Task instructions: Output the entire listing without altering anything.

Given data:
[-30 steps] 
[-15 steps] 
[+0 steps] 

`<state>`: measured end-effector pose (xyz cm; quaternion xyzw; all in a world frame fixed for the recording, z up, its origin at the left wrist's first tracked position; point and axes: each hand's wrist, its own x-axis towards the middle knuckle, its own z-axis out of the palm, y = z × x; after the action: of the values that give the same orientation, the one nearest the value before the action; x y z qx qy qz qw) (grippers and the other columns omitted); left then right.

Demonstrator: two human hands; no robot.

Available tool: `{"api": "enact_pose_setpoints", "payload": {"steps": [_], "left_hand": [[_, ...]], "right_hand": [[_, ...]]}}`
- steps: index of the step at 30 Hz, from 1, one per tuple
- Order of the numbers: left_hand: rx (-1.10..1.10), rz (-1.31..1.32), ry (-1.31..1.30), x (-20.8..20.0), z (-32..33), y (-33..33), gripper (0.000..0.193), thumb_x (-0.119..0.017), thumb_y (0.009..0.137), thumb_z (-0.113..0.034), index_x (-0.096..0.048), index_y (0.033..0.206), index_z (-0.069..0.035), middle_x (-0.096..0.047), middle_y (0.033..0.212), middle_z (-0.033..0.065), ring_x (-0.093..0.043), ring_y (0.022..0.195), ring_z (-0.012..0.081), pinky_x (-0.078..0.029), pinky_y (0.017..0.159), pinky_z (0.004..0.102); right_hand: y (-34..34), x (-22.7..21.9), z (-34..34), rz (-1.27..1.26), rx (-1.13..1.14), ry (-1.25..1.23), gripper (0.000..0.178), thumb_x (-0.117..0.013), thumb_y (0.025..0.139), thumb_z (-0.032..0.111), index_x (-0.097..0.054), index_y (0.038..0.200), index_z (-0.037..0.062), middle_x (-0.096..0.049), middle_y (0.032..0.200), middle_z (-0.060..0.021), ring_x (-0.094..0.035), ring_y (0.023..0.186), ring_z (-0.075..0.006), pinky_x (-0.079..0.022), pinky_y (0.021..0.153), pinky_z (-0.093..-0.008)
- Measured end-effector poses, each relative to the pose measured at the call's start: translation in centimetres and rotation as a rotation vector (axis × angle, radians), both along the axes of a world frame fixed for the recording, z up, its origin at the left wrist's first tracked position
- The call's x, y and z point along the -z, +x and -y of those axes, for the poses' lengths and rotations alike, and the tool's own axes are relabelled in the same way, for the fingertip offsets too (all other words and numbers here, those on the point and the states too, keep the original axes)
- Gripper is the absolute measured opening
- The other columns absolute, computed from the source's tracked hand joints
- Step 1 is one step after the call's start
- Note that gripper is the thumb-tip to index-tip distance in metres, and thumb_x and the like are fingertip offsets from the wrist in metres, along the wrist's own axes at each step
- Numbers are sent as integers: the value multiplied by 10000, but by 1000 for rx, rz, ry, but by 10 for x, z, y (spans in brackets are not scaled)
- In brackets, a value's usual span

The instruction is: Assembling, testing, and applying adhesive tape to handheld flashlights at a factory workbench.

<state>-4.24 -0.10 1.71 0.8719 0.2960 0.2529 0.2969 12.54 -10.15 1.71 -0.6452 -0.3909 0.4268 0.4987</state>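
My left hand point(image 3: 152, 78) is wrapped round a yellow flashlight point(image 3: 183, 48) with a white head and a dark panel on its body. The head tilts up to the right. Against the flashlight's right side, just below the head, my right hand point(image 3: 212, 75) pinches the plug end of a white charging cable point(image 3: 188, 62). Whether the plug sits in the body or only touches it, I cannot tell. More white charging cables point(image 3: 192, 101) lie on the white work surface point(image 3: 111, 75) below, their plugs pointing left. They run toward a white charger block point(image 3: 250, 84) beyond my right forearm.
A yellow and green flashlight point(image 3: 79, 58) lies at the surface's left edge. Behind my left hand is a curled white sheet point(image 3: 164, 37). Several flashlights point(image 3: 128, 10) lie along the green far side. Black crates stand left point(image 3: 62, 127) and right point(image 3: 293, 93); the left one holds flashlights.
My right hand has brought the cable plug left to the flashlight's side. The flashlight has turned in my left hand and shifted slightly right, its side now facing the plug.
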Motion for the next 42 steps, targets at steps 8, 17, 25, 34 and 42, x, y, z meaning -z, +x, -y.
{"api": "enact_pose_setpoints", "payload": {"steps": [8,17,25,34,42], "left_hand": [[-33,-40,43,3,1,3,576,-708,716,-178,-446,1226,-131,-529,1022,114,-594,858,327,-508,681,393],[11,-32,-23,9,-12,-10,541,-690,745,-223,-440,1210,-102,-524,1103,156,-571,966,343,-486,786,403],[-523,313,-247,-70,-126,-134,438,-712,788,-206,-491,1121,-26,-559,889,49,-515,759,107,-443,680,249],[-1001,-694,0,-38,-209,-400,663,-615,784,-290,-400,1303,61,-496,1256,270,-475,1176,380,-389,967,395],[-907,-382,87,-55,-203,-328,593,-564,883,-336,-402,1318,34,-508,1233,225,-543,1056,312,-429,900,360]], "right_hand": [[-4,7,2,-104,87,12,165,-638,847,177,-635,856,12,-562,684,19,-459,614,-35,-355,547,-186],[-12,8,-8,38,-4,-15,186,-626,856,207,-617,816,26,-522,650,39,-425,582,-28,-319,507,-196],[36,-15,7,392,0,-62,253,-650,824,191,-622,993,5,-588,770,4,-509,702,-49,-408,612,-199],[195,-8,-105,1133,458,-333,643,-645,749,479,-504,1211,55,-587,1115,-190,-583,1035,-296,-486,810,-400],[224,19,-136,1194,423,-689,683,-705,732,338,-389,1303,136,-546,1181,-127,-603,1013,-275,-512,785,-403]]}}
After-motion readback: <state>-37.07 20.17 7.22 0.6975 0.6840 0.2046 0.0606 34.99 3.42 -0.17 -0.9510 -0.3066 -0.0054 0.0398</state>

Answer to this problem:
[-30 steps] 
[-15 steps] 
[+0 steps] 

`<state>`: measured end-effector pose (xyz cm; quaternion xyzw; all in a world frame fixed for the recording, z up, its origin at the left wrist's first tracked position; point and axes: each hand's wrist, its own x-axis towards the middle knuckle, its own z-axis out of the palm, y = z × x; after the action: of the values that give the same orientation, the one nearest the value before the action; x y z qx qy qz qw) (grippers and the other columns omitted); left then right.

Demonstrator: two human hands; no robot.

Available tool: `{"api": "enact_pose_setpoints", "payload": {"steps": [_], "left_hand": [[_, ...]], "right_hand": [[_, ...]]}}`
- steps: index of the step at 30 Hz, from 1, one per tuple
- Order of the numbers: left_hand: rx (-1.10..1.10), rz (-1.31..1.32), ry (-1.31..1.30), x (-20.8..20.0), z (-32..33), y (-33..33), gripper (0.000..0.193), thumb_x (-0.119..0.017), thumb_y (0.009..0.137), thumb_z (-0.113..0.034), index_x (-0.096..0.048), index_y (0.033..0.206), index_z (-0.069..0.035), middle_x (-0.096..0.047), middle_y (0.033..0.212), middle_z (-0.033..0.065), ring_x (-0.093..0.043), ring_y (0.022..0.195), ring_z (-0.012..0.081), pinky_x (-0.078..0.029), pinky_y (0.017..0.159), pinky_z (0.004..0.102); right_hand: y (-34..34), x (-22.7..21.9), z (-34..34), rz (-1.27..1.26), rx (-1.13..1.14), ry (-1.25..1.23), gripper (0.000..0.178), thumb_x (-0.117..0.013), thumb_y (0.025..0.139), thumb_z (-0.032..0.111), index_x (-0.097..0.054), index_y (0.038..0.200), index_z (-0.037..0.062), middle_x (-0.096..0.049), middle_y (0.032..0.200), middle_z (-0.060..0.021), ring_x (-0.094..0.035), ring_y (0.023..0.186), ring_z (-0.075..0.006), pinky_x (-0.079..0.022), pinky_y (0.021..0.153), pinky_z (-0.093..-0.008)
- Measured end-effector poses, each relative to the pose measured at the call's start: translation in centimetres and rotation as a rotation vector (axis × angle, radians), both along the axes of a world frame fixed for the recording, z up, its origin at the left wrist's first tracked position
- The call's x, y and z point along the -z, +x and -y of those axes, for the poses' lengths and rotations alike, and the tool's own axes are relabelled in the same way, for the fingertip offsets too (all other words and numbers here, those on the point and the states too, keep the original axes)
- Gripper is the absolute measured opening
- The other columns absolute, computed from the source's tracked hand joints
- Step 1 is one step after the call's start
- Note that gripper is the thumb-tip to index-tip distance in metres, and thumb_x and the like are fingertip offsets from the wrist in metres, along the wrist's own axes at each step
- Numbers are sent as integers: the value multiplied by 10000, but by 1000 for rx, rz, ry, but by 10 for x, z, y (spans in brackets are not scaled)
- In brackets, a value's usual span

The instruction is: Assembling, testing, and applying adhesive tape to handheld flashlights at a factory workbench.

<state>-4.24 -0.10 1.71 0.8719 0.2960 0.2529 0.2969 12.54 -10.15 1.71 -0.6452 -0.3909 0.4268 0.4987</state>
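My left hand point(image 3: 152, 78) is wrapped round a yellow flashlight point(image 3: 183, 48) with a white head and a dark panel on its body. The head tilts up to the right. Against the flashlight's right side, just below the head, my right hand point(image 3: 212, 75) pinches the plug end of a white charging cable point(image 3: 188, 62). Whether the plug sits in the body or only touches it, I cannot tell. More white charging cables point(image 3: 192, 101) lie on the white work surface point(image 3: 111, 75) below, their plugs pointing left. They run toward a white charger block point(image 3: 250, 84) beyond my right forearm.
A yellow and green flashlight point(image 3: 79, 58) lies at the surface's left edge. Behind my left hand is a curled white sheet point(image 3: 164, 37). Several flashlights point(image 3: 128, 10) lie along the green far side. Black crates stand left point(image 3: 62, 127) and right point(image 3: 293, 93); the left one holds flashlights.
My right hand has brought the cable plug left to the flashlight's side. The flashlight has turned in my left hand and shifted slightly right, its side now facing the plug.
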Motion for the next 42 steps, targets at steps 8, 17, 25, 34 and 42, x, y, z meaning -z, +x, -y.
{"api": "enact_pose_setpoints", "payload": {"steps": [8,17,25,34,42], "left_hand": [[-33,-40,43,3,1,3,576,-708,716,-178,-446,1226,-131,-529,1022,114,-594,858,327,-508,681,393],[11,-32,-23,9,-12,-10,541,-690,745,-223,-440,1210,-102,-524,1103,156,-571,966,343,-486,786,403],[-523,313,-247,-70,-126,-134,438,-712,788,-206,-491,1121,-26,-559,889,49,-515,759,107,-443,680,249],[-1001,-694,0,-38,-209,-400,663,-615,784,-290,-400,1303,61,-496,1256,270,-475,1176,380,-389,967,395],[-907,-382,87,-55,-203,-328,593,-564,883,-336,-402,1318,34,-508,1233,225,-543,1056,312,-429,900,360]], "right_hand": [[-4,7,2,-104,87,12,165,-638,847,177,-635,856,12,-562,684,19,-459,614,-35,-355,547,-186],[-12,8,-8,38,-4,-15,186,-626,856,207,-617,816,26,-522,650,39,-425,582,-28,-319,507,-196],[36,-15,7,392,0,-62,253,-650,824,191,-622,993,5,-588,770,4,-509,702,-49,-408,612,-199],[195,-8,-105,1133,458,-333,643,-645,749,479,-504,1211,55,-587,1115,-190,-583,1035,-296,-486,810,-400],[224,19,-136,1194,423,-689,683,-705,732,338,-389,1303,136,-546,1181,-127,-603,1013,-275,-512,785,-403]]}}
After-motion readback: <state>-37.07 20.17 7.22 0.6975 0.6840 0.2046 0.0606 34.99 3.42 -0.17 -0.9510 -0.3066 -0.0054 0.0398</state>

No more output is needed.